$A$ tyre manufacturing company kept a record of the distance covered before a tyre needed to be replaced. The table shows the results of $1000$ cases.

Distance (in $km$)	less than $4000$	$4000$ to $9000$	$9001$ to $14000$	more than $14000$
Frequency	$20$	$210$	$325$	$445$

If you buy a tyre of this company,what is the probability that:
$(i)$ it will need to be replaced before it has covered $4000 \, km$?
$(ii)$ it will last more than $9000 \, km$?
$(iii)$ it will need to be replaced after it has covered somewhere between $4000 \, km$ and $14000 \, km$?

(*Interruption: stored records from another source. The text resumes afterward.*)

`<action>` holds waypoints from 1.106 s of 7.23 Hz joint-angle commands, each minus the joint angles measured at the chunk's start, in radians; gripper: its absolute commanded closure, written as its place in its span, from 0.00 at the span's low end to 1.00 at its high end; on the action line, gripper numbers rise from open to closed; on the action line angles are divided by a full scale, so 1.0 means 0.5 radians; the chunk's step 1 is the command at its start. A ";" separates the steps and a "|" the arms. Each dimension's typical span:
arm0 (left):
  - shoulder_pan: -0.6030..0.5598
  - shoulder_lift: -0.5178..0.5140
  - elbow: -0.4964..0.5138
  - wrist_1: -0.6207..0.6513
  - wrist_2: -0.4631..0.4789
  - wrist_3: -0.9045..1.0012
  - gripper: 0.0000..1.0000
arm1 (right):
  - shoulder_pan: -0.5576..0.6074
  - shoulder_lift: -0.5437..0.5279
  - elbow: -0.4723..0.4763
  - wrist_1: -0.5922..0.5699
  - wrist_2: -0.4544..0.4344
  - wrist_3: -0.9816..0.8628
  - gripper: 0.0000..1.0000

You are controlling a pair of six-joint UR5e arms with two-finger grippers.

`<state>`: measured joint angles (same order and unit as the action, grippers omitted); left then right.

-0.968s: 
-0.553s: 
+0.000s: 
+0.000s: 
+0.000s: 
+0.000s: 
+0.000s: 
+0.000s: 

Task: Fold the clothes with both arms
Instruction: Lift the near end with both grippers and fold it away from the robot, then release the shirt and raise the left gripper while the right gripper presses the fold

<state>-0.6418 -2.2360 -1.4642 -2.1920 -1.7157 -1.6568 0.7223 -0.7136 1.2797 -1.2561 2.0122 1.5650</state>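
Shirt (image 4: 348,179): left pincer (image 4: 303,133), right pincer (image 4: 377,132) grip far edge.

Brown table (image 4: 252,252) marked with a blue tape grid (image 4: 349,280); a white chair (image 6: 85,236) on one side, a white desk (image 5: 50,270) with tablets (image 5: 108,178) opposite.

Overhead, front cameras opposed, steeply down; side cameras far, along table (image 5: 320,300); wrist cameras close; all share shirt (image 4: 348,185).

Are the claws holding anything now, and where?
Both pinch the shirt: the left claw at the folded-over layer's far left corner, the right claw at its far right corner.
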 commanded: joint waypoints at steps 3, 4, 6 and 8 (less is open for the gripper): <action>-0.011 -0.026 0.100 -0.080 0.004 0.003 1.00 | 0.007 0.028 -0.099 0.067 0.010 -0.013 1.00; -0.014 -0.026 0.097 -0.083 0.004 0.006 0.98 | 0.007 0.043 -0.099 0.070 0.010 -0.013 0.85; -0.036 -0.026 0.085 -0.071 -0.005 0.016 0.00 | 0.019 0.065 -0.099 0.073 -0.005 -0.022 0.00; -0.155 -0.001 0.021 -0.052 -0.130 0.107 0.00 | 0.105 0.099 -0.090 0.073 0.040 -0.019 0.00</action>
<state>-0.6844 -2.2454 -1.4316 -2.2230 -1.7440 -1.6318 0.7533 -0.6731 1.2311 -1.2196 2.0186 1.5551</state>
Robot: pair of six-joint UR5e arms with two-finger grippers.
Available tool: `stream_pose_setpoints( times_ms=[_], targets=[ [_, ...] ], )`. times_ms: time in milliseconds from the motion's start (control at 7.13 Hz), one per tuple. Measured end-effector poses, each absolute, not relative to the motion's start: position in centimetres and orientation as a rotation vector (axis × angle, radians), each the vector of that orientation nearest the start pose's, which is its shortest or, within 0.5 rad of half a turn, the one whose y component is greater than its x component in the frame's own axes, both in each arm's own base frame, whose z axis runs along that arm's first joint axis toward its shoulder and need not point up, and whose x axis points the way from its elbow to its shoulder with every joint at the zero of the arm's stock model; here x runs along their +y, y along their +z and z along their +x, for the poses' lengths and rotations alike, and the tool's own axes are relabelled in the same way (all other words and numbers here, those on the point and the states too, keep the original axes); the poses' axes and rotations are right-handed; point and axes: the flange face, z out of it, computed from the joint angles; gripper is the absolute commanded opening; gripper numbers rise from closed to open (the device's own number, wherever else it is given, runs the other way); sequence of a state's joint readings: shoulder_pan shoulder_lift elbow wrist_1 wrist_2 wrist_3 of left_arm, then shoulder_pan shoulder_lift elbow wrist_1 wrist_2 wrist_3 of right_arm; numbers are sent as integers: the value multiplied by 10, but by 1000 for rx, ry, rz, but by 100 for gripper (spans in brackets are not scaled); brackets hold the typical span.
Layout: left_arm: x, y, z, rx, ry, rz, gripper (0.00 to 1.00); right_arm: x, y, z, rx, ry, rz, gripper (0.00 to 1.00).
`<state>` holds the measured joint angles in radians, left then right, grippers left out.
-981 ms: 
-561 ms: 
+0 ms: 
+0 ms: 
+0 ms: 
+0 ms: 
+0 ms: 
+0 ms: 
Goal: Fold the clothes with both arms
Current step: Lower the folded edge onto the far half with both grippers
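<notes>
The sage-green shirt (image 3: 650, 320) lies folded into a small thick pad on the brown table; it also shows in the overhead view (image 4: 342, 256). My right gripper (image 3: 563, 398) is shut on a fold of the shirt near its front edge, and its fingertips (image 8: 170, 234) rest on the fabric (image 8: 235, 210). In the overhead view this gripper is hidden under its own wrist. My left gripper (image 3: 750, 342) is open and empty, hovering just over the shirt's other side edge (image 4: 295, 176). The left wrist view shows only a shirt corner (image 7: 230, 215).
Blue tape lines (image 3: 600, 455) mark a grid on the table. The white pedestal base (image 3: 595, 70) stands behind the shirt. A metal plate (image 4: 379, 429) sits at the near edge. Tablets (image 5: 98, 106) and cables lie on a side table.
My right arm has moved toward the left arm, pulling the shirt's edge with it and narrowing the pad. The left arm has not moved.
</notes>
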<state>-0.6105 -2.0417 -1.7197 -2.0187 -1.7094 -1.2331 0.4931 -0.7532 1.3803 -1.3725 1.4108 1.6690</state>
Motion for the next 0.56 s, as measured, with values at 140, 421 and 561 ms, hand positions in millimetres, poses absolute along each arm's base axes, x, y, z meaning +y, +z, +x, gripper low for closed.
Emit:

(N/A) $(i)$ The total number of trials $= 1000$.
The frequency of a tyre that needs to be replaced before it covers $4000 \, km$ is $20$.
So,$P(\text{tyre to be replaced before it covers } 4000 \, km) = \frac{20}{1000} = 0.02$.
$(ii)$ The frequency of a tyre that will last more than $9000 \, km$ is the sum of frequencies for the ranges $9001$ to $14000$ and more than $14000$,which is $325 + 445 = 770$.
So,$P(\text{tyre will last more than } 9000 \, km) = \frac{770}{1000} = 0.77$.
$(iii)$ The frequency of a tyre that requires replacement between $4000 \, km$ and $14000 \, km$ is the sum of frequencies for the ranges $4000$ to $9000$ and $9001$ to $14000$,which is $210 + 325 = 535$.
So,$P(\text{tyre requiring replacement between } 4000 \, km \text{ and } 14000 \, km) = \frac{535}{1000} = 0.535$.